WHAT THE TASK REQUIRES: With every picture left out, restate the listing below exactly as written.

---- EXERCISE DATA

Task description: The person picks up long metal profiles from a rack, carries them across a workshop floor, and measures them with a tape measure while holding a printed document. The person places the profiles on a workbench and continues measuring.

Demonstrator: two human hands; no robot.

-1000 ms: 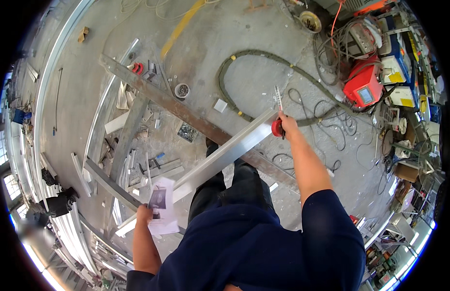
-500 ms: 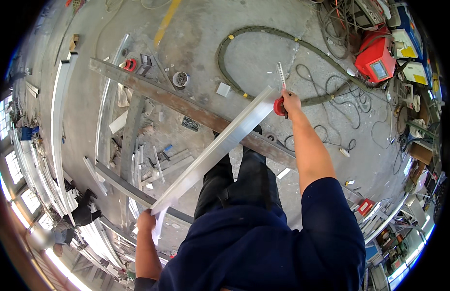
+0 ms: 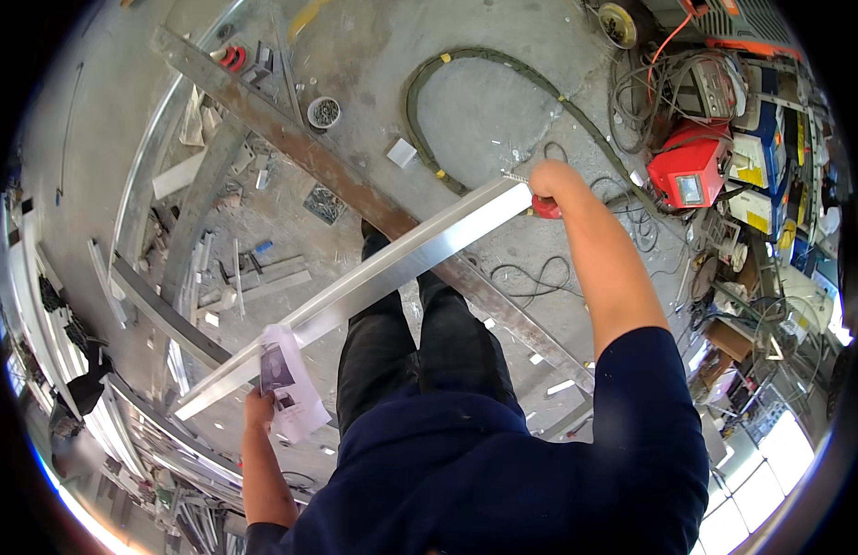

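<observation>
A long silvery aluminium profile runs slantwise across my front, from lower left to upper right. My left hand is closed on a printed paper sheet, which hangs over the profile's lower part. The profile passes behind that sheet, and whether these fingers also grip the metal is hidden. At the upper end my right hand is closed around a red tape measure. A short length of its blade sticks out beside the profile's end.
A rusty steel beam crosses beneath the profile. Beyond it stand a small bucket of hardware and a tray of small parts. A thick hose loops on the floor near a red machine. Metal offcuts lie to the left.
The profile now reaches well past my left hand at its lower end. The paper has turned its printed side into view. My right hand has rotated at the upper end, and the view has shifted.
</observation>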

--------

TASK SOLUTION:
Task description: The person picks up long metal profiles from a rack, carries them across a workshop floor, and measures them with a tape measure while holding a printed document. The person places the profiles on a workbench and continues measuring.

Demonstrator: two human hands; no robot.

-1000 ms: 
-500 ms: 
+0 ms: 

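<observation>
A long silvery aluminium profile runs slantwise across my front, from lower left to upper right. My left hand is closed on a printed paper sheet, which hangs over the profile's lower part. The profile passes behind that sheet, and whether these fingers also grip the metal is hidden. At the upper end my right hand is closed around a red tape measure. A short length of its blade sticks out beside the profile's end.
A rusty steel beam crosses beneath the profile. Beyond it stand a small bucket of hardware and a tray of small parts. A thick hose loops on the floor near a red machine. Metal offcuts lie to the left.
The profile now reaches well past my left hand at its lower end. The paper has turned its printed side into view. My right hand has rotated at the upper end, and the view has shifted.
</observation>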

A complete answer has now been given.